The conversations we had went far beyond standard IT security. We tackled the real-world implications of securing a transportation grid that is becoming increasingly autonomous and interconnected.
In light of those discussions, I wanted to share a few key takeaways on why this specific domain—Transportation Cybersecurity—is becoming one of the most critical fields in our industry.
The Road Ahead: Why Transportation Cybersecurity Matters
A Brief Overview of the Threat Landscape
As our vehicles and infrastructure evolve into “data centers on wheels,” the attack surface expands exponentially. Transportation cybersecurity is no longer just about protecting user data; it is about physical safety and operational resilience.
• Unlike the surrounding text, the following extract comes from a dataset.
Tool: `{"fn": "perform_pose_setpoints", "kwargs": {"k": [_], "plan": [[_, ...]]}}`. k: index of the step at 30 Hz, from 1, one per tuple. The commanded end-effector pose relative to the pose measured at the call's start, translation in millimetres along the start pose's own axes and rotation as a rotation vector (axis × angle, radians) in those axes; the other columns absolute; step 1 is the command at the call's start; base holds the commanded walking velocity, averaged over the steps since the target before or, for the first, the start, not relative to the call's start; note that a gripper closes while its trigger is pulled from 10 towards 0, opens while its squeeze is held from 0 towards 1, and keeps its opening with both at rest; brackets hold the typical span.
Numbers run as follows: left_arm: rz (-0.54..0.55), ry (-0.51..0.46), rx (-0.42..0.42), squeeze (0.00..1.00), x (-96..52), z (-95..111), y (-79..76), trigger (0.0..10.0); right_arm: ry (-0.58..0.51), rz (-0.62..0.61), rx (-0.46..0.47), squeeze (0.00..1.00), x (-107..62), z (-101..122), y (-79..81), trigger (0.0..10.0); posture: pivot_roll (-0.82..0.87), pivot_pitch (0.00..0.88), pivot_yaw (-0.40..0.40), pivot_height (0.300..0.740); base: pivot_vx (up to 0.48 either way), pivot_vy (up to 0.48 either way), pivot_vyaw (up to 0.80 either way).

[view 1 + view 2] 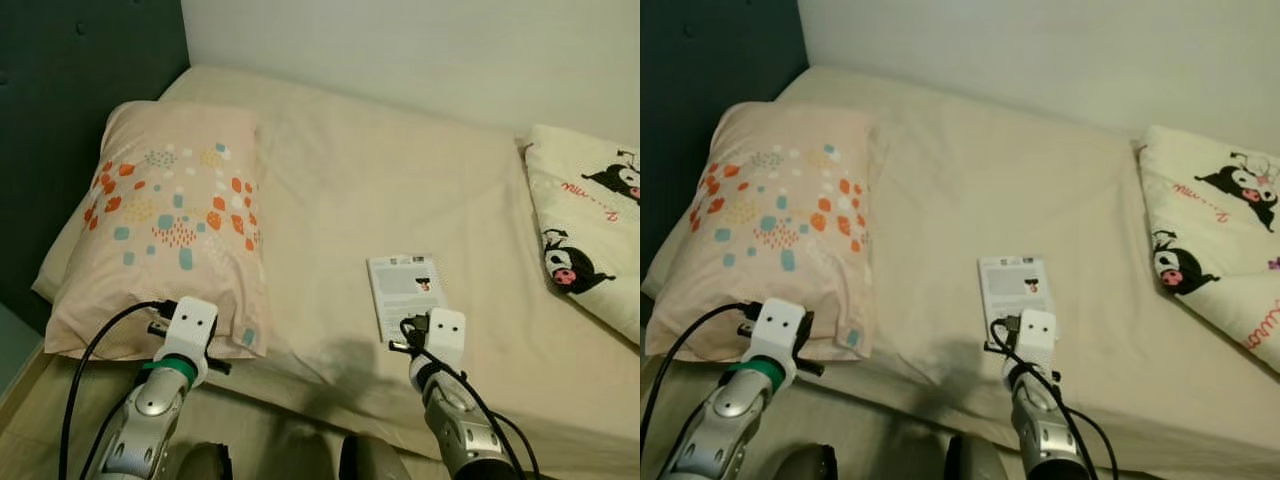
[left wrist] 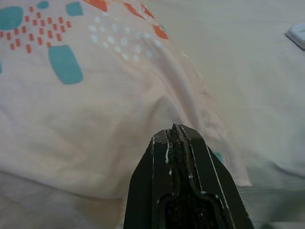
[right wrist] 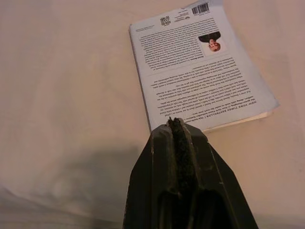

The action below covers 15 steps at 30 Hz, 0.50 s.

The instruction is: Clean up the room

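Both closed: right gripper just over book, left gripper at pillow edge.

1. You are looking down at a bed with a plain cream sheet, set against a pale wall on the far side.
2. On your left lies a pink pillow printed with orange and teal spots, beside a dark headboard.
3. A book lies back cover up on the sheet, right of centre.
4. Far right sits a cream blanket with black cartoon figures.
5. Your left arm reaches to the pillow's near edge.
6. Your right arm ends at the book's near edge; you can't see either set of fingers here.
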State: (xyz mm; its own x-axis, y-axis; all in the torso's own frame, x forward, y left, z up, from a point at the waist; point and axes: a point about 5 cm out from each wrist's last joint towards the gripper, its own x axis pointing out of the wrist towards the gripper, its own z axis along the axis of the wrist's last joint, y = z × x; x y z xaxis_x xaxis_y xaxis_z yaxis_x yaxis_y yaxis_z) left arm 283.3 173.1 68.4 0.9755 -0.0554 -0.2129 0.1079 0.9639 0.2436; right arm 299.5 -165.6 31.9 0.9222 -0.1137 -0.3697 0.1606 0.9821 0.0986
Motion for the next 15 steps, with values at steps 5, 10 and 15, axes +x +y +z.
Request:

Here are the three core pillars we are focusing on:
1. The V2X Vulnerability (Vehicle-to-Everything) Modern transit systems rely on constant communication—Vehicle-to-Vehicle (V2V) and Vehicle-to-Infrastructure (V2I). While this connectivity reduces accidents and improves traffic flow, it also creates entry points for malicious actors. Securing the integrity of these messages is paramount to prevent “spoofing” attacks that could confuse autonomous systems.
2. AI and Sensor Security The SMARTER Center is doing fascinating work with technologies like LiDAR. However, from a security perspective, we must ensure these sensors cannot be jammed or fed false data. Adversarial Machine Learning—where attackers trick AI into misinterpreting a stop sign or an obstacle—is a tangible threat we must defend against.
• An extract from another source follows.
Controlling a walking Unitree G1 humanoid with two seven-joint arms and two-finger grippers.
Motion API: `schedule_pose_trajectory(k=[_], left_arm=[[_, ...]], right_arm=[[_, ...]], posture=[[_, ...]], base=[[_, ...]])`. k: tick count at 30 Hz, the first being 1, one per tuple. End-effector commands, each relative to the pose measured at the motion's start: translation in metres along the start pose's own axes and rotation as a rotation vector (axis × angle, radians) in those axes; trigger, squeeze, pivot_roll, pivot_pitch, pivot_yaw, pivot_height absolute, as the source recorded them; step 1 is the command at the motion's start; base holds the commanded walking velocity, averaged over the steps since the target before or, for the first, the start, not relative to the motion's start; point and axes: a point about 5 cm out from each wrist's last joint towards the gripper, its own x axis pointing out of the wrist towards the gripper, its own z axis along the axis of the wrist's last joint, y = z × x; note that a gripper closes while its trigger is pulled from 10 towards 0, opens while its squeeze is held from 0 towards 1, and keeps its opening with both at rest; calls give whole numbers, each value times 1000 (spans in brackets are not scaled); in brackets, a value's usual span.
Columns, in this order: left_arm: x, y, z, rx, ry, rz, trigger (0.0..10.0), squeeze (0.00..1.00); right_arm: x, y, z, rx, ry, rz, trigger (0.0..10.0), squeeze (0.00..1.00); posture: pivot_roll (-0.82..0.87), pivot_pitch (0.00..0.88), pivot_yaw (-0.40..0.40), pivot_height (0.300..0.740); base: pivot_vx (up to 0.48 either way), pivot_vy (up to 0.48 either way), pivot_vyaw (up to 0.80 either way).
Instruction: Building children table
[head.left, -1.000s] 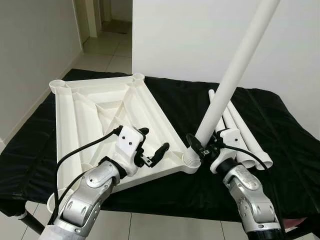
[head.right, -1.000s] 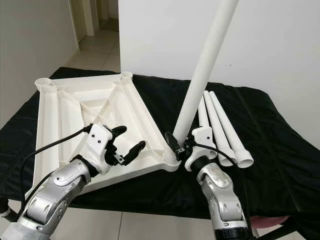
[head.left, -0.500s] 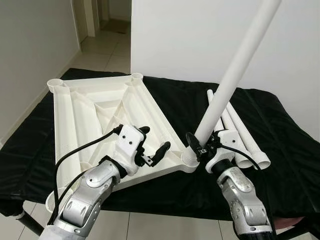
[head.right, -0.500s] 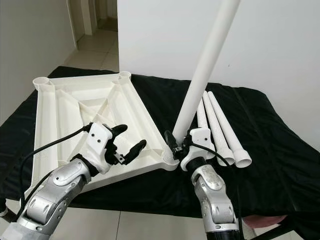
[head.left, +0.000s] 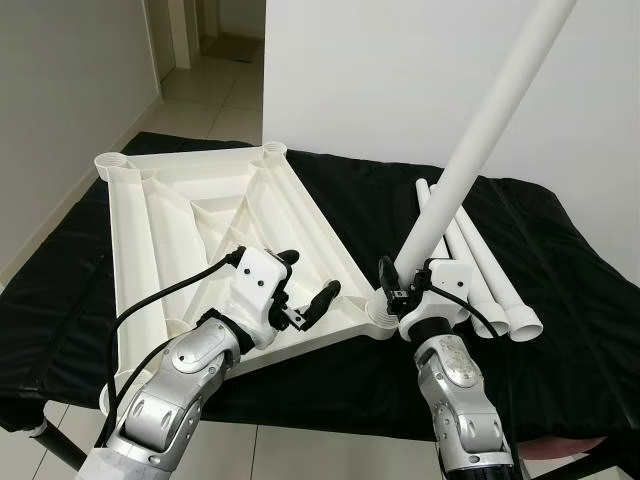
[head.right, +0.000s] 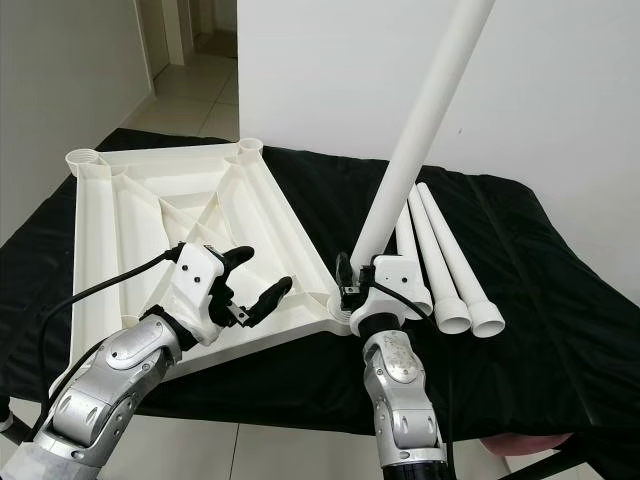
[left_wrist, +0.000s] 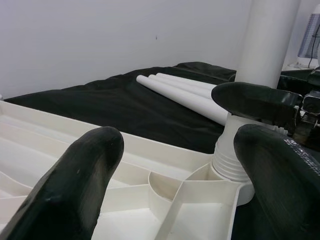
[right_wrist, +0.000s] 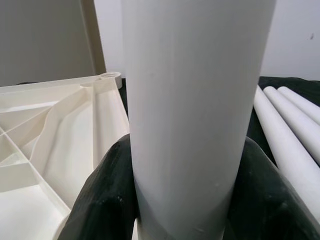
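The white plastic tabletop (head.left: 200, 230) lies upside down on the black-covered worktop (head.left: 580, 300), ribbed underside up, with round leg sockets at its corners. The right tool (head.left: 405, 290) is clamped on a white table leg (head.left: 480, 150), which stands tilted in the near corner socket (head.left: 382, 318). Three spare legs (head.left: 480, 275) lie side by side just beside it. The left tool (head.left: 305, 290) hovers over the tabletop's near edge, fingers apart.

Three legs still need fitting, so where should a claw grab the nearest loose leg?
Grip the loose leg mid-shaft from above, fingers straddling its round width. It lies flat on the black cloth beside two others, flared end toward the robot, so side access is crowded.
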Motion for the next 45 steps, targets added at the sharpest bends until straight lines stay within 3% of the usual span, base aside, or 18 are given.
schedule_pose_trajectory(k=[1, 7, 26, 27, 34, 41, 45], left_arm=[[2, -3, 0, -2, 0, -49, 10000, 0], [2, -3, 1, -2, -4, -49, 10000, 0], [3, -6, 0, -12, -8, -64, 10000, 0], [3, -7, 0, -12, -8, -65, 10000, 0], [3, -8, 0, -13, -9, -69, 10000, 0], [4, -9, 0, -14, -10, -75, 10000, 0], [4, -9, 0, -14, -10, -77, 10000, 0]], right_arm=[[-3, -7, -18, 18, 86, -81, 10000, 0], [-4, -10, -15, 30, 70, -179, 10000, 0], [-5, -7, -11, 4, 18, -199, 10000, 0], [-5, -7, -11, 4, 18, -202, 10000, 47], [-6, -8, -12, 10, 20, -218, 10000, 43], [-10, -29, -12, -26, 21, -374, 10000, 31], [-10, -29, -13, -28, 23, -379, 10000, 31]], posture=[[8, 0, -63, 740], [12, 0, -67, 740], [8, 0, -73, 740], [8, 0, -74, 740], [8, 0, -74, 740], [11, 0, -74, 740], [10, 0, -71, 740]], base=[[0, 0, 0], [0, 0, 0], [0, 0, 0], [0, 0, 0], [0, 0, 0], [0, 0, 0], [0, 0, 0]])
3. Infrastructure Resilience It is not just about the car; it is about the traffic lights, the charging stations, and the grid. A cyberattack on transportation infrastructure can paralyze a city more effectively than a physical blockade. Our approach to “smart cities” must be “secure cities” first.

Moving Forward
At Morgan State, we are committed to being at the forefront of this research. The work being done by the National Transportation Center is critical, not just for Maryland, but for the national conversation on critical infrastructure protection.
I look forward to supporting these initiatives and ensuring that as we build faster and smarter, we also build safer.
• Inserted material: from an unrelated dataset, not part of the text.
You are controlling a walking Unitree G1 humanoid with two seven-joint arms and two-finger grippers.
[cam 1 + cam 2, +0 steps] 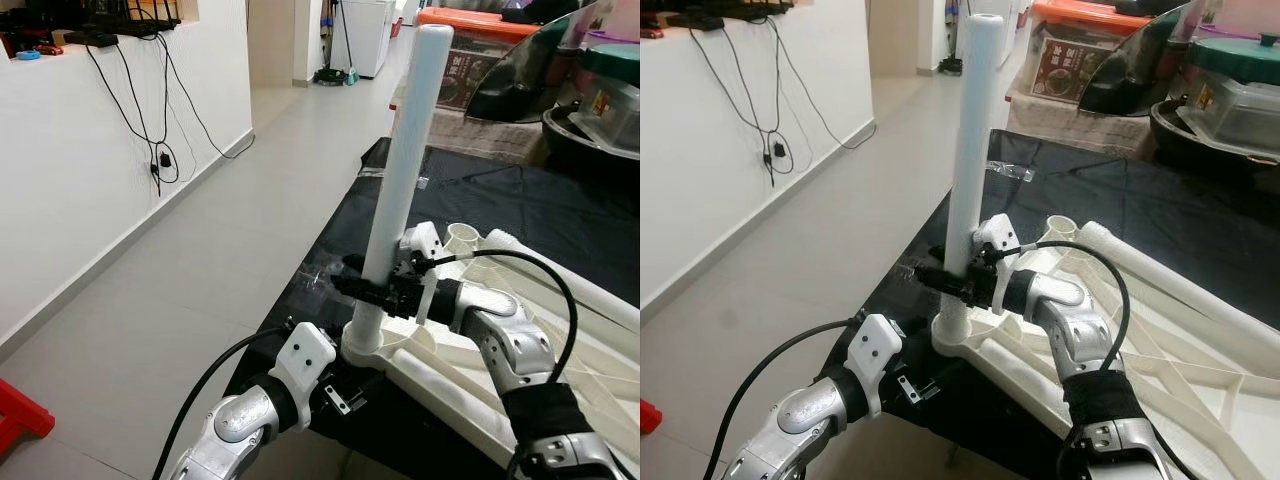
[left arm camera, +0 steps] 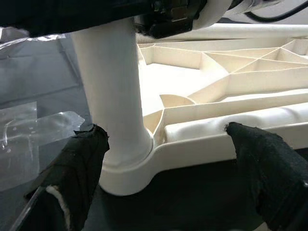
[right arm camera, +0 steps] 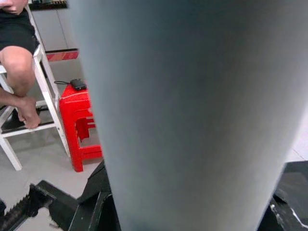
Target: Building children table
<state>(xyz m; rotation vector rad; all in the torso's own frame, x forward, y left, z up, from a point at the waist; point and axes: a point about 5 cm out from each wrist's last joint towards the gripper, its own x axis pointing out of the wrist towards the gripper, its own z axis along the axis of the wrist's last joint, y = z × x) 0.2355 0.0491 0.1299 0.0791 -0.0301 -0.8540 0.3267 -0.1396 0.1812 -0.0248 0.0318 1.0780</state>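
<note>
Head views: the white table leg [image 1: 405,160] stands near upright in the corner socket [image 1: 362,345] of the upturned cream tabletop [image 1: 1160,350], which lies on a black cloth [image 1: 500,200]. The right gripper [image 1: 378,290] has its jaws closed around the leg low down, just above the socket. The left gripper [image 1: 908,385] sits below and beside that corner. The main risk, as I judge it: the leg leans slightly, so a push down off-axis could jam it in the socket or lever the corner of the tabletop up. The corner also lies near the edge of the cloth-covered surface, so a sideways shove could slide the tabletop toward that edge.

Left wrist view: the left jaws stand wide open, one black fingertip [image 2: 79,159] touching or just beside the socket's collar, the other well apart at the tabletop's rim. They clamp nothing. If they do not brace the corner, the tabletop may shift under the press.

Right wrist view: the leg sits directly between the jaws, pressed close to the lens. Beyond it are a red stool [image 3: 82,125] and a seated person's leg [image 3: 19,72].
</note>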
Strategic Recommendations for Transportation Security
- Adopt a “Zero Trust” Mindset for V2X: We cannot assume that every signal received by a vehicle is legitimate. Whether it’s Vehicle-to-Vehicle (V2V) or Vehicle-to-Infrastructure (V2I), every message must be authenticated and encrypted. A “trust but verify” approach helps prevent spoofing attacks that could trick an autonomous vehicle into seeing a green light where there is none.
- Harden the Sensors (LiDAR & Vision): As we discussed regarding the SMARTER Center’s research, modern vehicles rely on what they “see.” We must develop defenses against Adversarial Machine Learning—where attackers use specially crafted images or signals to confuse AI sensors. If the eyes of the car can be fooled, the brain of the car makes fatal decisions.
- Secure the Supply Chain (Software Bill of Materials): A modern vehicle has more lines of code than a fighter jet, sourced from hundreds of different vendors. We need strict visibility into the Software Bill of Materials (SBOM) to ensure that a vulnerability in a third-party component (like a braking controller or infotainment unit) doesn’t compromise the entire vehicle.
- Segregate Critical Safety Systems: The systems that control steering and braking should never sit on the same network segment as the entertainment system or the Wi-Fi. Rigorous network segmentation within the vehicle architecture is non-negotiable to prevent a hacker from pivoting from a Bluetooth connection to the engine control unit.
- Resilience for “Smart” Infrastructure: It’s not just about the cars; it’s about the grid they connect to. Traffic signals, charging stations, and smart road sensors are now part of the attack surface. We must ensure these edge devices are patched, monitored, and capable of failing safely (fail-safe mode) if they lose connection or are attacked.